Open GoogleCodeExporter opened 9 years ago

GoogleCodeExporter commented 9 years ago
We are lab-scale beasts and yet the molecular-scale nature of the things we 
inhale and imbibe have lab-scale effects on us.

To describe this sort of thing we need, if only to describe samples in 
experiments (and I am being chased for this), relations of the sort:

MUSTS:

has_granular_part
granular_part_of

SHOULDS (for mixtures):

has_component_part
component_part_of

I am happy if they go into the BFO 2 release, which is hopefully imminent, not 
fully worked out.

Best wishes,
Colin.

Original issue reported on code.google.com by batchelorc@rsc.org on 1 Jun 2012 at 9:39

GoogleCodeExporter commented 9 years ago
(this is sufficiently general that I believe it merits going into BFO rather 
than OBI)

Original comment by batchelorc@rsc.org on 1 Jun 2012 at 9:41

GoogleCodeExporter commented 9 years ago
Bizarrely, OBI has both 'has grain', with a textual definition and an undefined 
'has granular part' with no textual definition BUT a BFO ID.  Happy for BFO to 
go with the OBI version.

Will stop now.

Original comment by batchelorc@rsc.org on 1 Jun 2012 at 9:46

GoogleCodeExporter commented 9 years ago
HI Colin,
The current reference has:
Relation of membership
This relation is defined not only for objects but for BFO categories in 
general, as follows:

Elucidation: a member_part_of b at t =Def. there is a mutually exhaustive and 
pairwise disjoint partition of b into entities of category X: x1, …,xn with a 
= xi for some natural number i. [026-002]
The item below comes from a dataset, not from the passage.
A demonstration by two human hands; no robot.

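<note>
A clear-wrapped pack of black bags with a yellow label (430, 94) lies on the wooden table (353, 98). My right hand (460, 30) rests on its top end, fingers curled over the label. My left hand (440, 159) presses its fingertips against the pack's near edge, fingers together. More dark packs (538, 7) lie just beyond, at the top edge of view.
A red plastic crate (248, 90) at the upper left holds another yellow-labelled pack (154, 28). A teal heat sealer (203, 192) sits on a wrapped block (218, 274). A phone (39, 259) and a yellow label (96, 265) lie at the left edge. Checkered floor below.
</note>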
Domain: entity in category X

Range: aggregate of X

Theorem: if a member_part_of b at t then a continuant_part_of b at t. [104-001]

Examples: trees in a forest; pieces in a chess set.

with aggregate defined as:
Elucidation: a is an object aggregate means: a is a material entity consisting 
exactly of a plurality of objects as member_parts. [025-002]

More formally:
If a is an object aggregate, then if a exists at t, there are objects o1, 
…,on at t such that for all x (x continuant_part_of a at t iff x overlaps 
some oi at t)

An entity a is an object aggregate if and only if there is a mutually 
exhaustive and pairwise disjoint partition of a into objects [63]. 

Examples: a symphony orchestra, the aggregate of bearings in a constant 
velocity axle joint, the nitrogen atoms in the atmosphere, a collection of 
cells in a blood biobank.

Does that work for you for homogenous aggregates and mixtures?

Original comment by mcour...@gmail.com on 1 Jun 2012 at 5:15

GoogleCodeExporter commented 9 years ago
History:

OBI started to want to use granular parts so we included it to use. Then, my 
fast draft bfo.owl with newids incorporated it and gave it a BFO id because I 
thought, at the time, that we had some agreement to include it. Then, recently, 
 OBI, wanting to use newer BFO ids started to use that draft, but did not 
migrate that relation so there became a duplicate.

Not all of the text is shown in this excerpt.